* Problem to solve
Output all of the data exactly, keeping any images out of the copy.
(Data extract Opens)
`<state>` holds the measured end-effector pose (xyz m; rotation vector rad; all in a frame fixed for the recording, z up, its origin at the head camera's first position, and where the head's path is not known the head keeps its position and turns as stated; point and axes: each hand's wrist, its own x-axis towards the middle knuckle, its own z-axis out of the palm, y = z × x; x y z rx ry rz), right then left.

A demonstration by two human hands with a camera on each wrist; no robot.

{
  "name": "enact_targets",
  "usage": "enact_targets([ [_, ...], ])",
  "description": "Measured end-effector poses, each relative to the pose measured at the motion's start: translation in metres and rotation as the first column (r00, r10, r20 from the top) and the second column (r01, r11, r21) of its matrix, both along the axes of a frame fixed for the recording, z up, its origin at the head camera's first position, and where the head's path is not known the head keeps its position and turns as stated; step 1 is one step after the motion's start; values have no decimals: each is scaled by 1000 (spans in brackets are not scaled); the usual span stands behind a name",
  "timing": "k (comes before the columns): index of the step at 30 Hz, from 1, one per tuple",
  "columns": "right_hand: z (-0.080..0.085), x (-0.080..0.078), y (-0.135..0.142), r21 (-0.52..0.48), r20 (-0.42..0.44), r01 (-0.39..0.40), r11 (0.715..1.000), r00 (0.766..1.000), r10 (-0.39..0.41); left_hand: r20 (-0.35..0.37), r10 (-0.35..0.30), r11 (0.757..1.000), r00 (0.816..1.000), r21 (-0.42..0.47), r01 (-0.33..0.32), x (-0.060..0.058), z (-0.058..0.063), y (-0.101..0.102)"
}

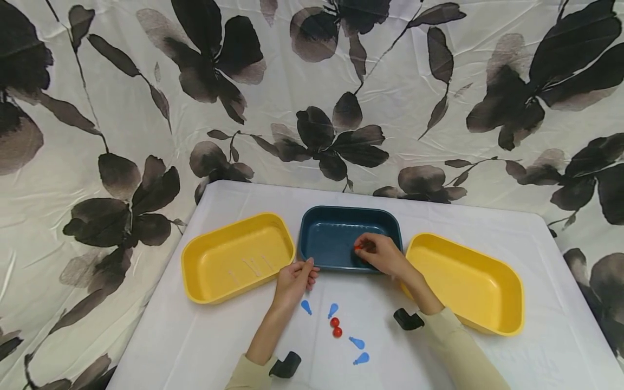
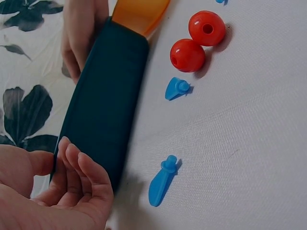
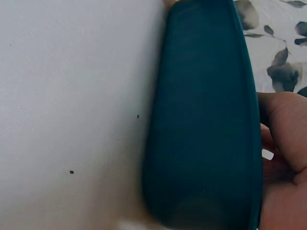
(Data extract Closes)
* Written answer
`<state>` holds the measured end-effector pose (xyz m; rotation vector rad; all in a frame fixed for the recording, z up, its origin at the head camera's first position, and where the head's path is not known the head keeps its position and turns as stated; point and axes: each hand's wrist, its own x-axis towards the middle knuckle, its own z-axis out of the palm, y = z × x; x y z rx ry rz), right then left.

A demonstration by two human hands with a camera on each wrist; no robot.

{
  "name": "enact_targets",
  "usage": "enact_targets([ [_, ...], ])",
  "description": "Measured end-effector poses, each relative to the pose measured at the motion's start: translation in metres and rotation as the first column (r00, r10, r20 from the top) and the second column (r01, r11, r21) of its matrix, both along the axes of a frame fixed for the recording, z up, its origin at the head camera's first position, and where the head's path is not known the head keeps its position and turns as stated; step 1 is one step after the motion's start; values have no decimals: each is scaled by 1000 (spans in brackets are not scaled); the usual span stands behind a name",
  "timing": "k (comes before the columns): index of the step at 30 Hz, from 1, one per tuple",
  "columns": "right_hand: z (-0.080..0.085), x (-0.080..0.078), y (-0.135..0.142), r21 (-0.52..0.48), r20 (-0.42..0.44), r01 (-0.39..0.40), r11 (0.715..1.000), r00 (0.766..1.000), r10 (-0.39..0.41); left_hand: r20 (-0.35..0.37), r10 (-0.35..0.30), r11 (0.757..1.000), r00 (0.816..1.000), r21 (-0.42..0.47), r01 (-0.33..0.32), x (-0.060..0.058), z (-0.058..0.063), y (-0.101..0.102)"
}

That brings the answer to completion.